**WORK TO COMPLETE:**
The answer must consist only of the lines from the line with "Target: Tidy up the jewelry" to the line with "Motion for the", both included, exactly as they stand below.

[Saved data entries]
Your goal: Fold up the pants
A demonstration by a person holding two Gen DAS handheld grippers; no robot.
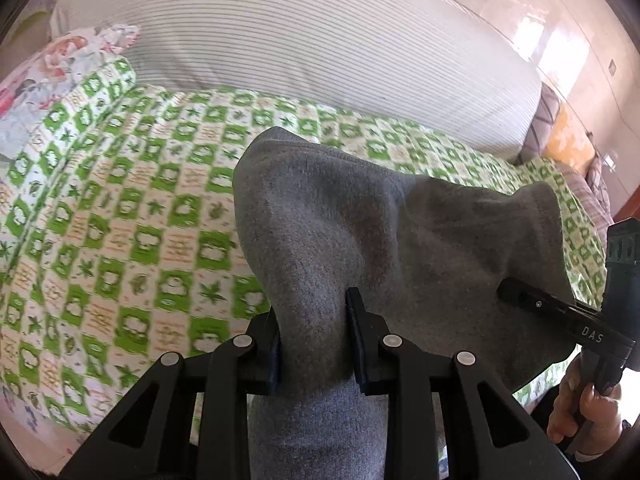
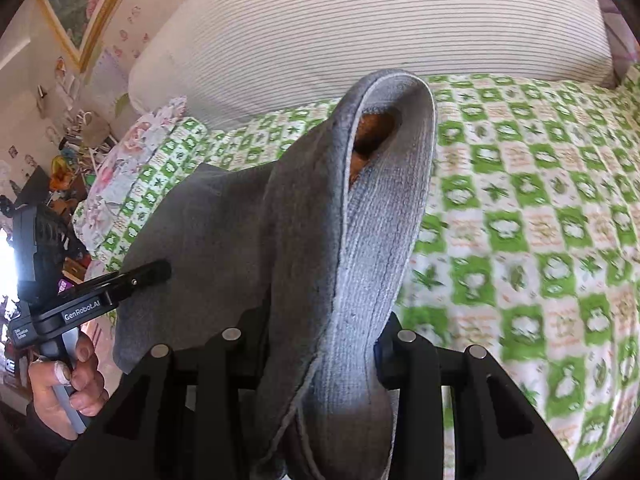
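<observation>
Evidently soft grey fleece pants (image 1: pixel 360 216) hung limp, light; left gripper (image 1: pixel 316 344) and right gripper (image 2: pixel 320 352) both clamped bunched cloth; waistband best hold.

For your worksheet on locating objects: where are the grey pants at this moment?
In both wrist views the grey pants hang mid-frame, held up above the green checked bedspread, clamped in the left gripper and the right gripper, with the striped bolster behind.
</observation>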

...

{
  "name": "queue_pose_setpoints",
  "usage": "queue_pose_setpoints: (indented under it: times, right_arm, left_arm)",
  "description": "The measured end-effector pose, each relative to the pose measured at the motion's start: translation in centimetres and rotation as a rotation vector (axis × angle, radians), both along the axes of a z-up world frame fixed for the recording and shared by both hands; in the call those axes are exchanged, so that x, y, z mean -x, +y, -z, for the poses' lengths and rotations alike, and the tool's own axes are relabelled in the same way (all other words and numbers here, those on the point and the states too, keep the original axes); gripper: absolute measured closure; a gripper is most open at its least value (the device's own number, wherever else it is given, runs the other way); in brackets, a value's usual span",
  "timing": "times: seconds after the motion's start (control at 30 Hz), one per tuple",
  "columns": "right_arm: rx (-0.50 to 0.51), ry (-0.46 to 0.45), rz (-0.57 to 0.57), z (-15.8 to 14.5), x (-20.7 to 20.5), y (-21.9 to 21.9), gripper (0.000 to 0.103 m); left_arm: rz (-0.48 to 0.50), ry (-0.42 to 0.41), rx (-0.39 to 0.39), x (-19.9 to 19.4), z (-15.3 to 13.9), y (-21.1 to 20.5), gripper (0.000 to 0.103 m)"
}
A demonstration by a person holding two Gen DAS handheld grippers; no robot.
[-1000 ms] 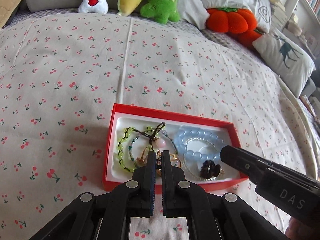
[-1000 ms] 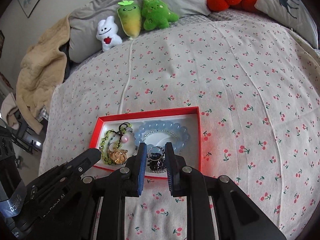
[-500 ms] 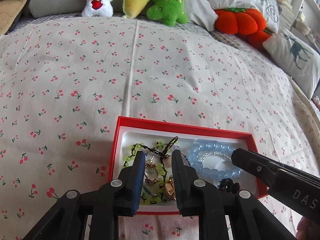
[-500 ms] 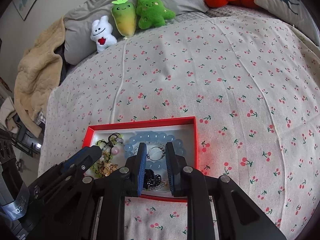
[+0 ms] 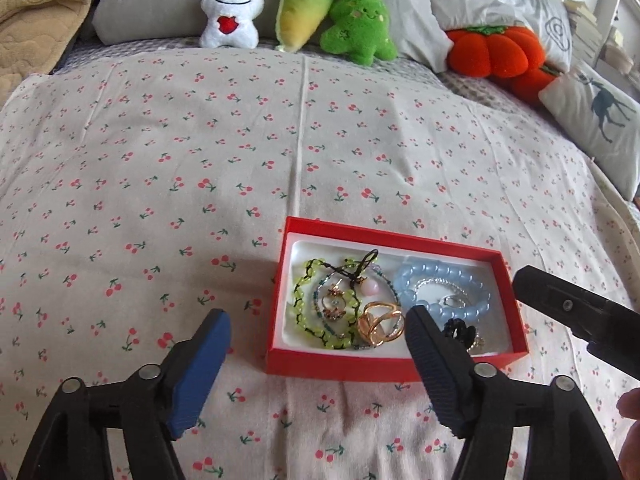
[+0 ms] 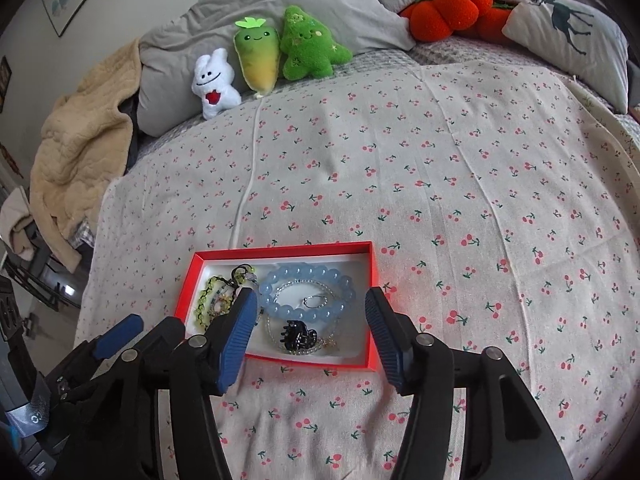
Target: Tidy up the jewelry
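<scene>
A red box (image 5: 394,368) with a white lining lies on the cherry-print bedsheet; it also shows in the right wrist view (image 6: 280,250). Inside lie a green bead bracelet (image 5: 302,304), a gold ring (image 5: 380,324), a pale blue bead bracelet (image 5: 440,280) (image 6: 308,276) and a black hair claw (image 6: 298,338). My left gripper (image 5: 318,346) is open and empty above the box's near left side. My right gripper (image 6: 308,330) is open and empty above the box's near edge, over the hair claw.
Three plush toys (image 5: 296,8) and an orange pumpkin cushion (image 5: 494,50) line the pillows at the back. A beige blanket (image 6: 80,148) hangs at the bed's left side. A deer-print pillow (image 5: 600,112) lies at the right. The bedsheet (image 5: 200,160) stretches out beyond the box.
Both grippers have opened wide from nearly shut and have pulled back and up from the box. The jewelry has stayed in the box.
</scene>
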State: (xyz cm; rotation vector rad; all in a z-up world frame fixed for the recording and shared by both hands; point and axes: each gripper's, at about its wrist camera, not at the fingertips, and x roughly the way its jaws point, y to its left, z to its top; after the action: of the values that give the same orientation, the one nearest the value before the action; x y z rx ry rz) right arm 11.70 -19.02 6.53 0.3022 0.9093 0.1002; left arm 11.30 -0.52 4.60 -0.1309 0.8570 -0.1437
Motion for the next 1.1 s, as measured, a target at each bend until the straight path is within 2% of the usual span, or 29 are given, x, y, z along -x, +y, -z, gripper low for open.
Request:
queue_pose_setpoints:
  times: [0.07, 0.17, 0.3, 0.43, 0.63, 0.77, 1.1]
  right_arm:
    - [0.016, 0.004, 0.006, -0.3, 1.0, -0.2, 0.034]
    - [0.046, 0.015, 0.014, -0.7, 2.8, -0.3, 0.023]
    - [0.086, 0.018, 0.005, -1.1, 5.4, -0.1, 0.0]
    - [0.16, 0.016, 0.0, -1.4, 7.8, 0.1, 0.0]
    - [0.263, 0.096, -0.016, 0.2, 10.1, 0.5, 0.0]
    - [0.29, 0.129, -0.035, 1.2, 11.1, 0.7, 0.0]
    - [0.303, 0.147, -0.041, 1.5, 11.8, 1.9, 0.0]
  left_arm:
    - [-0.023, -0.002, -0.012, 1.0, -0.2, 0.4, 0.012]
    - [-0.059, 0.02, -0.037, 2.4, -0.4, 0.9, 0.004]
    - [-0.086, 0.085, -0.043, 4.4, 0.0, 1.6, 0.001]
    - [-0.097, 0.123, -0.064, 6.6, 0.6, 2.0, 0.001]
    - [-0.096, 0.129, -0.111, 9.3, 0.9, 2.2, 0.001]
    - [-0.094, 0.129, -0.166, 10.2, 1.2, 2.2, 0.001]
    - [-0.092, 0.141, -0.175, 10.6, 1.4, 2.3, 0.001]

**ANSWER:**
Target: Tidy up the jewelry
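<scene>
A red box (image 5: 394,368) with a white lining lies on the cherry-print bedsheet; it also shows in the right wrist view (image 6: 280,250). Inside lie a green bead bracelet (image 5: 302,304), a gold ring (image 5: 380,324), a pale blue bead bracelet (image 5: 440,280) (image 6: 308,276) and a black hair claw (image 6: 298,338). My left gripper (image 5: 318,346) is open and empty above the box's near left side. My right gripper (image 6: 308,330) is open and empty above the box's near edge, over the hair claw.
Three plush toys (image 5: 296,8) and an orange pumpkin cushion (image 5: 494,50) line the pillows at the back. A beige blanket (image 6: 80,148) hangs at the bed's left side. A deer-print pillow (image 5: 600,112) lies at the right. The bedsheet (image 5: 200,160) stretches out beyond the box.
Both grippers have opened wide from nearly shut and have pulled back and up from the box. The jewelry has stayed in the box.
</scene>
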State: (xyz cm; rotation vector rad; all in a z-up world frame fixed for the recording and shared by both hands; point and axes: each gripper's, at about its wrist camera, not at the fingertips, and x roughly the way its jaws point, y to its left, z to its top; after the action: of the values that give the same orientation, the one nearest the value before the action; x y z rx ry rz) right arm 11.70 -19.02 6.53 0.3022 0.9093 0.1002; left arm 11.30 -0.52 4.60 -0.1309 0.8570 -0.1437
Motion for the next 1.1 s, as measured, a target at each bend until the straight path is within 2% of the usual span, or 29 are given, x, y, z along -x, +y, -z, gripper low for open.

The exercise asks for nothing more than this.